Le fait qu’on mette cette personne en danger psychologique et physique n’entre pas dans l’équation. De plus, pour une personne de cet âge, couper le téléphone, le gaz ou l’électricité était la dernière extrémité réservée aux récidivistes, aux déchus. On réalise alors qu’on est devenu paria, comme si le reste ne suffisait pas. En rangeant les dossiers de ma mère, je tombe sur une chemise à rabats, marquée « Téléphone » ; dedans, sont rangées par ordre chronologiques toutes les factures dont elle a signé, de plus en plus maladroitement, le TIP, chaque fois scrupuleusement posté dans les temps. Signer, c’est un droit de regard sur les choses. Autoriser un paiement, c’est avoir le sentiment d’appartenir encore au monde, de gérer son budget. C’est cette dernière dignité que le coupeur de téléphone propose de lui enlever.
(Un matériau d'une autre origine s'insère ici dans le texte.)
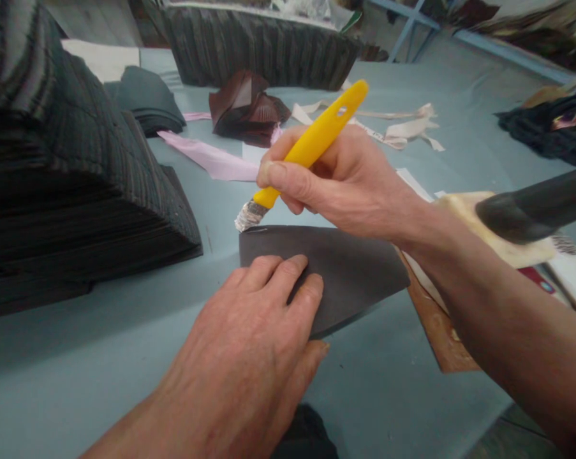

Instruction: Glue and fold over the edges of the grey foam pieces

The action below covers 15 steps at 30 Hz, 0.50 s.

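Note:
A dark grey, flat piece of material [354, 274] lies on the blue-green table covering, its kind unclear. My left hand [263, 325] rests flat on the piece's left part, fingers stretched out over it. In my right hand [321, 178] is a paint brush [326, 131] with a yellow handle, gripped between thumb and fingers. The white-coated bristles [248, 217] touch the far left corner of the piece. A thin pale line shows along the far edge beside them.
A tall stack of dark pieces [101, 178] stands at the left, another stack [263, 48] at the back. Dark red material [244, 108] and a pink strip [211, 156] lie behind my hands. At right are a brown board [441, 331] and a black tube [536, 204].

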### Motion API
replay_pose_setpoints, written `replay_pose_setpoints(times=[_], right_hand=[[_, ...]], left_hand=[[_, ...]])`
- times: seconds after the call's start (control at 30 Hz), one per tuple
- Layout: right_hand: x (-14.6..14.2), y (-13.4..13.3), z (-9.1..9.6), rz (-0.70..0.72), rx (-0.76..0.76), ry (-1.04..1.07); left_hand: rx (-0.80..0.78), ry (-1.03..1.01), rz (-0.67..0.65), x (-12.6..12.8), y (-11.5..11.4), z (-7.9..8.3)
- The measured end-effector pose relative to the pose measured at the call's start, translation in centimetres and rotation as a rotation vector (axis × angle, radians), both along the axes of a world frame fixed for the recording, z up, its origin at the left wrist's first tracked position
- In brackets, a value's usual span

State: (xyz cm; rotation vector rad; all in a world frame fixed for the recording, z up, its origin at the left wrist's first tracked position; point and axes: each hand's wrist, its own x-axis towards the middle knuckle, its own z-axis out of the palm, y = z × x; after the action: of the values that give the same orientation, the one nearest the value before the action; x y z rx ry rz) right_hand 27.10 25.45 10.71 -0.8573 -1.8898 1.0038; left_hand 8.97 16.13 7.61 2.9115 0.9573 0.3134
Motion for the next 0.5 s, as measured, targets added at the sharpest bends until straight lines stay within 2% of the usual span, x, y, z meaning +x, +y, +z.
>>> replay_pose_setpoints(times=[0.17,0.37,0.5], right_hand=[[0.36,-0.06,0.25,-0.032,0.012,-0.039],[-0.08,0.05,0.32,0.006,0.083,0.022],[-0.15,0.06,0.16,0.032,0.039,-0.013]], left_hand=[[0.002,0.009,-0.005,-0.46,-0.31,0.00],[-0.006,0.004,0.017,-0.15,-0.02,0.02],[-0.028,-0.003,0.025,0.17,0.08,0.21]])
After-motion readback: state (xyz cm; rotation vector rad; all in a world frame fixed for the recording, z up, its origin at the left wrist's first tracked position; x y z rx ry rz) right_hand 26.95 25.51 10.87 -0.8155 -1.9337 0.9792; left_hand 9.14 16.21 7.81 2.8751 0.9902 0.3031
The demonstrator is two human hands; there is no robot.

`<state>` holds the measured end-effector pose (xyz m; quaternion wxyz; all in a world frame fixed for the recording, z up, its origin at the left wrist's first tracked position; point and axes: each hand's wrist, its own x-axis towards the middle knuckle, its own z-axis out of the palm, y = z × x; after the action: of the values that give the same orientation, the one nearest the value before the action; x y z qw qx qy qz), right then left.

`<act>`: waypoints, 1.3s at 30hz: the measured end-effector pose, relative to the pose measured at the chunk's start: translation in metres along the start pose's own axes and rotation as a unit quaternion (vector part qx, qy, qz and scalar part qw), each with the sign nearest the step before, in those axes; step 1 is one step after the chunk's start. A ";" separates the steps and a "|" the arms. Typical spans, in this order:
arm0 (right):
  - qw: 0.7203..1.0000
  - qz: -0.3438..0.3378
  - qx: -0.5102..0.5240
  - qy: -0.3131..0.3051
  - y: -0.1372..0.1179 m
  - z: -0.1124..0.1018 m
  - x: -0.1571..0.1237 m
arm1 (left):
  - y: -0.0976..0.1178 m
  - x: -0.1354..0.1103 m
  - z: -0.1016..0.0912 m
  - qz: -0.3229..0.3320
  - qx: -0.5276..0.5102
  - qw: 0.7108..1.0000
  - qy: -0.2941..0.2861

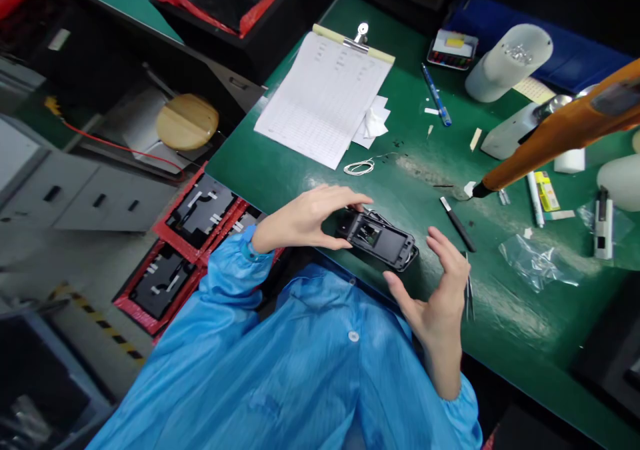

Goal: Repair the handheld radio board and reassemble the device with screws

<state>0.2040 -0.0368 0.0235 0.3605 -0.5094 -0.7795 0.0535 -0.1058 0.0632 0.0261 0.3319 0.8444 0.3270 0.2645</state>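
Note:
A black electronic device housing (pixel 393 245) lies near the table's front edge, its inside facing up with a small green circuit board and thin cables showing. Around its left end my left hand (pixel 317 217) is closed, thumb on the near side and fingers on the far side. Off the housing's right end, my right hand (pixel 440 290) is held apart from it, thumb and fingers spread with nothing between them. A pair of tweezers (pixel 469 297) lies just behind the right hand, partly hidden by it. Farther back lies a black-handled tool with a pale tip (pixel 457 223).
A clipboard with papers (pixel 325 97) lies at the back left, near a coil of white cord (pixel 359 167). An orange powered screwdriver (pixel 555 127) reaches in from the right above the green table (pixel 500 330). A clear plastic bag (pixel 537 260) and white bottles (pixel 505 70) are also there.

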 end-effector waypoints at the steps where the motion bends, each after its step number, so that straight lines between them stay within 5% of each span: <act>1: 1.000 -0.004 -0.004 -0.008 0.002 0.001 -0.001 | -0.001 0.008 0.001 0.000 -0.010 1.000 -0.023; 9: 0.999 0.015 -0.035 -0.014 0.018 0.018 -0.014 | -0.013 0.045 0.014 0.023 -0.048 0.995 -0.082; 39: 0.995 0.077 0.001 -0.065 0.015 0.010 -0.018 | -0.026 0.033 0.018 0.040 -0.106 0.991 -0.064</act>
<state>0.2135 -0.0415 0.0007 0.3050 -0.5627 -0.7597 0.1149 -0.0819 0.0949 0.0032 0.4292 0.8319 0.2409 0.2562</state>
Je ne lui en ai même pas parlé. Je n’avais jamais touché du doigt combien pour certains, probablement très nombreux, ces « simplifications » que l’on vous impose peuvent être douloureuses. Recevoir une facture, l’ouvrir, s’offusquer du montant, vérifier, signer coller timbre et enveloppe, s’assurer qu’elle a bien été postée, c’est une continuité de la vie d’avant, parfois le programme d’une matinée. Le supprimer est une dépossession, une atteinte de plus contre ce qui vous donne l’impression d’appartenir encore au monde des vivants.